[Source data — start]

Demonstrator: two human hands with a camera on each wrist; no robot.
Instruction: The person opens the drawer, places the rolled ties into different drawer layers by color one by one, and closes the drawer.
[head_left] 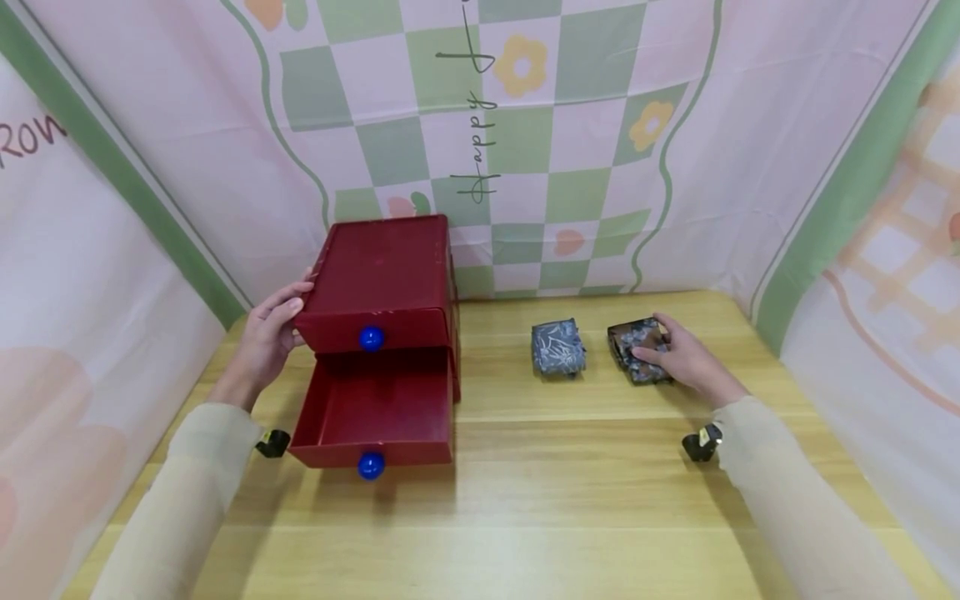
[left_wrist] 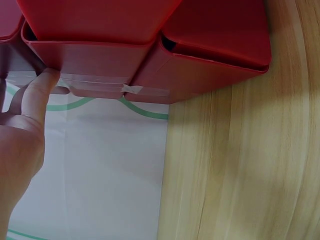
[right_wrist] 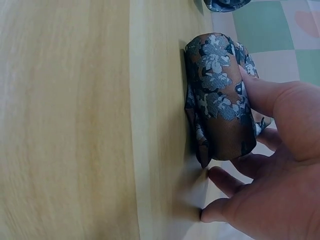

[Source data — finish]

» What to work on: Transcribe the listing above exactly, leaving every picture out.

» Answer for this exercise:
Demonstrator: two human hands with a camera on each wrist; no robot.
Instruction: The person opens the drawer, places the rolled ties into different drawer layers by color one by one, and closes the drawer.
[head_left] 
[left_wrist] 
[right_wrist] 

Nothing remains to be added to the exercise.